The idea of rebooting the Ghostbusters franchise in today’s world with a quartet of female leads is an inherently strong one that, at least in theory, should have provided plenty of opportunities to engage with the political and social implications of a paranormal exterminator business founded and run entirely by women. The idea, at heart, is about flipping the story’s perspective, and showing us what’s interesting and entertaining about that switch in perspective.

But the fans of the original film who objected most loudly to the idea in the two years prior to its release weren’t responding to the story or the characters — none of which they knew much about, since the movie wasn’t out yet. They were responding to the cast and the concept. They had decided to interpret the movie’s politics through its signifiers rather than through its content.

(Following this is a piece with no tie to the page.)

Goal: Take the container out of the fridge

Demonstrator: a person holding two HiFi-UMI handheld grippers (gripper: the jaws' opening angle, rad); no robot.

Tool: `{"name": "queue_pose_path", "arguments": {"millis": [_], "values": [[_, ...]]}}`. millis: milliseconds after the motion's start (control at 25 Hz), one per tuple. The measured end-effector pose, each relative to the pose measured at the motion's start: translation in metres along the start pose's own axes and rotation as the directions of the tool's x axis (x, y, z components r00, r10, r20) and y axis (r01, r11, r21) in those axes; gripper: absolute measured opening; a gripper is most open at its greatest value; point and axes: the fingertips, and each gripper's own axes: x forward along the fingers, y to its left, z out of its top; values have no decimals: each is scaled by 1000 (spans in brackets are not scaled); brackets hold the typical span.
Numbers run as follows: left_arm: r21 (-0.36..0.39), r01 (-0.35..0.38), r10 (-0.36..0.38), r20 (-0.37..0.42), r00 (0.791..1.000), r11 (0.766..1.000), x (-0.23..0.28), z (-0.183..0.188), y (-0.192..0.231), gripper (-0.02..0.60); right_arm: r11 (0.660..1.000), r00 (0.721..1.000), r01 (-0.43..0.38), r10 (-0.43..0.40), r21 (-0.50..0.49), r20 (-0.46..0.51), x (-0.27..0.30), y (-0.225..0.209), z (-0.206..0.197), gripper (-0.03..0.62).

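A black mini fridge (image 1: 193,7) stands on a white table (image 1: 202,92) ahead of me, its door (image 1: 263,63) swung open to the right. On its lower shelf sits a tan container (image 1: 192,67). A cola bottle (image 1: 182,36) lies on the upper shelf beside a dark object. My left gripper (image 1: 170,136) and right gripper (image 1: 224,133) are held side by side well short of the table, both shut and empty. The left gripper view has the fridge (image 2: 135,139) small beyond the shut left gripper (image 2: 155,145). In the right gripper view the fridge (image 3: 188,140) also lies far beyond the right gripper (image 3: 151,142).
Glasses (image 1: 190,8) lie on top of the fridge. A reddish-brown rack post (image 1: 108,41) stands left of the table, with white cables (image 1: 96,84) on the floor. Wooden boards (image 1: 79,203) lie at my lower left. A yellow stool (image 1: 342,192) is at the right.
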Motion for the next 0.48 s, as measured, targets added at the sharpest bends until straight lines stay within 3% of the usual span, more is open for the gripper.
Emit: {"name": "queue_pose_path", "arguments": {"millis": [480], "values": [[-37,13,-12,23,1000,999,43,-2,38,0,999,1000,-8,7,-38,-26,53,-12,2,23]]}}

That’s a terrible way to approach politics and pop culture, because it renders the work itself irrelevant in favor of production factoids that can be determined long before the film is released, or even finished. It reduces a movie to its IMDB page.

It’s also what makes the movie itself something of a disappointment. Despite some very strong performances, especially from Kate McKinnon and Leslie Jones, the film never quite embraces a strong, character-driven perspective, in part because the two leads, played by Kristen Wiig and Melissa McCarthy, are never clearly defined, and neither is their relationship, which should be the heart of the film. The pair spend a lot of the movie in jokey comic riffing — it’s obviously heavy on loose, ad-libbed dialogue — but the scenes that result play like two comics trying to be funny, rather than two characters who are inherently funny because of who they are.

Meanwhile, the movie’s frequent attempts to grapple with the cultural consequences of a team of women setting up shop as ghostbusters never quite land the way you wish they would. There are brief bits about the awfulness of YouTube commenters and the spreading of bad news on Reddit, as well as a subplot in which the mayor’s office falsely declares them to be liars and imposters. The bad guy is a pudgy geek seeking a vague form of revenge for having been bullied. But these gags never seem to connect to the internal struggles of the characters.

It’s a movie that seems more intent on participating in the cultural debate about the film in our world than in developing a coherent internal politics of its own. Its a movie that lets its politics be defined in opposition to its external critics.

That’s a shame, and a missed opportunity: Just as the original Ghostbusters was made better, funnier, and more relatable by the way it embraced the era-appropriate conservatism of its main characters, the reboot would have been better off creating a richer and deeper worldview for its leads and a complimentary political outlook to show us both who they are and how they understand their world.

That approach is what made Netflix’s Jessica Jones so powerful, and, as Alyssa Rosenberg points out at the Washington Post, one reason why Ghostbusters director Paul Feig’s last film, Spy, succeeded as both a populist comedy and a send-up of spy-movie gender tropes.

The new Ghostbusters, in contrast, feels timid and underdeveloped. It was poised to show us what a big-budget action-comedy franchise looked like from a woman’s perspective — but didn’t deliver on that promise.